Venir en aide à l'insupportable rentière et à sa progéniture pourrie gâtée, tel était le leitmotiv de Lili-Rose. Au fil des ans, elle avait exercé sa profession de concierge dans chacun des immeubles de l'avenue, accédant à la concécration : appeler chaque habitant non pas par son prénom mais par sa particule. "De La Roche-Bernardin, comment allez-vous?"
Lili-Rose représentait à leurs yeux l'image de l'employée modèle, celle qui faisiat son travail avec rigueur et dextérité, celle qui voyait tout sans mot dire. Car en cette avenue fardée de bienséance, ce dont elle était témoin rivalisait parfois de gore et de lubricité. Des lendemains de soirée aux murs maculés de sperme, aux strings égarés des maîtresses sous les lits conjugaux, elle était celle qui rangeait, lavait, effaçait les traces des frasques de ces habitants. Passée maîtresse dans l'art du silence et de la dissimulation, elle se livrait à cette omerta non sans en retirer quelques bénéfices. Rien ne devait filtrer à l'extérieur, et surtout pas l'adultère avéré des uns et des autres.

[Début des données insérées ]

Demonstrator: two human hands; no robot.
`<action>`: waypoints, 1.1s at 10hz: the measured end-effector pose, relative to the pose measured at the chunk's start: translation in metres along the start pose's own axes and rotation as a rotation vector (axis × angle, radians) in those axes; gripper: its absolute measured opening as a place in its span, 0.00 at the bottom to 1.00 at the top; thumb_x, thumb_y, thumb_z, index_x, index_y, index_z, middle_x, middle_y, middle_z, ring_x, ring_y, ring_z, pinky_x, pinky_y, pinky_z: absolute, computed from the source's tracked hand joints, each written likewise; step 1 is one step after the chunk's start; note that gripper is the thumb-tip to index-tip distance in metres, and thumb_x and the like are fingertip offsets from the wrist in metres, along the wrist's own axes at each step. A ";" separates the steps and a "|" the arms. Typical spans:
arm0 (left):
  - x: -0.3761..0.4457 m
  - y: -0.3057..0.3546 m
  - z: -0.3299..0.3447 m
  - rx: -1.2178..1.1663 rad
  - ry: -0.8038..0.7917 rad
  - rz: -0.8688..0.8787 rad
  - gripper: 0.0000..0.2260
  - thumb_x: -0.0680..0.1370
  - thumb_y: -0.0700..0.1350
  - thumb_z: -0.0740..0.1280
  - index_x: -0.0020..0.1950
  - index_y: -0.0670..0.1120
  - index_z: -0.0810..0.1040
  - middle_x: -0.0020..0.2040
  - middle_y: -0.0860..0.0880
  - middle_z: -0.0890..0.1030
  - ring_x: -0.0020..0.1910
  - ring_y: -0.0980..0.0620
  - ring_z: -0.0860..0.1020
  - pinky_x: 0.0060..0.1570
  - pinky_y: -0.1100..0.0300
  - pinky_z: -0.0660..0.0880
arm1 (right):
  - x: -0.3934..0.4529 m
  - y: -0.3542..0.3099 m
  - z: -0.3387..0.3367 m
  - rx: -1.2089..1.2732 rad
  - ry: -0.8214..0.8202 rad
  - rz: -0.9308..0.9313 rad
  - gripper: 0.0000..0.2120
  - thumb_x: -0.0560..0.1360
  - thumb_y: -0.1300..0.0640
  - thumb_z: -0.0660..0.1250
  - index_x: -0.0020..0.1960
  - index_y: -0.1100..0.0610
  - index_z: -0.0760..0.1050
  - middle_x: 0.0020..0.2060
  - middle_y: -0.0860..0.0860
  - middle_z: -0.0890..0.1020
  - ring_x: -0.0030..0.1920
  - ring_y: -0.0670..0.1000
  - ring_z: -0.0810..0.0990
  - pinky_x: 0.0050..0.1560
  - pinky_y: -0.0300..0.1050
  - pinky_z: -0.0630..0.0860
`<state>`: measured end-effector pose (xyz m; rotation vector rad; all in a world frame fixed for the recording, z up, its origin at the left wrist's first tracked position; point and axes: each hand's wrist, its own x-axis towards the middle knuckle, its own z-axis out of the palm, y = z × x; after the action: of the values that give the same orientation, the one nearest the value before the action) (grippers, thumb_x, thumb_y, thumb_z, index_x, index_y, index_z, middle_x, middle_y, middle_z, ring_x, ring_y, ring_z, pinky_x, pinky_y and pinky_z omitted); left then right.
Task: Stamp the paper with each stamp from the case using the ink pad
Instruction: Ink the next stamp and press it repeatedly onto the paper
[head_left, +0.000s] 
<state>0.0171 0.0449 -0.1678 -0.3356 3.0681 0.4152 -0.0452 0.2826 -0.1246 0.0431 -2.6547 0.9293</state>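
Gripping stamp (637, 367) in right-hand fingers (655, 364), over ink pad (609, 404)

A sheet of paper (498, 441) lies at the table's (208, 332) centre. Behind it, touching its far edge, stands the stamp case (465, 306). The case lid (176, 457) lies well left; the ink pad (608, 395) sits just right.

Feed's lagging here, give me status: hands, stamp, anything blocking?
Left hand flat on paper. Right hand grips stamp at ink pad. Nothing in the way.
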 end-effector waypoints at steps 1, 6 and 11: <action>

Derrière cet air de bobonne joyeuse, serviable et soumise à souhait, Lili-Rose caressait néanmoins l'espoir qu'un de ses employeurs la prenne pour maîtresse. Une de ses consoeurs, Monique Thiers, avait connu ce sort au combien enviable à ses yeux, une liaison clandestine avec un comte très fortuné qui l'avait prise sous son aile (et entre ses cuisses) et l'avait soustraite aux condigences matérielles. Partie du statut modeste de gouvernante, Monique s'était peu à peu hissée à celui de maîtresse officielle du comte sans présenter d'autres attributs qu'une paire de jambes et une paire de bras d'égale longueur. Lili-Rose ne pouvait s'empêcher de considérer que dotée en plus d'une paire de seins hypertrophiés, elle pourrait sans encombre suivre les traces de celle qui était devenue son unique modèle de réussite.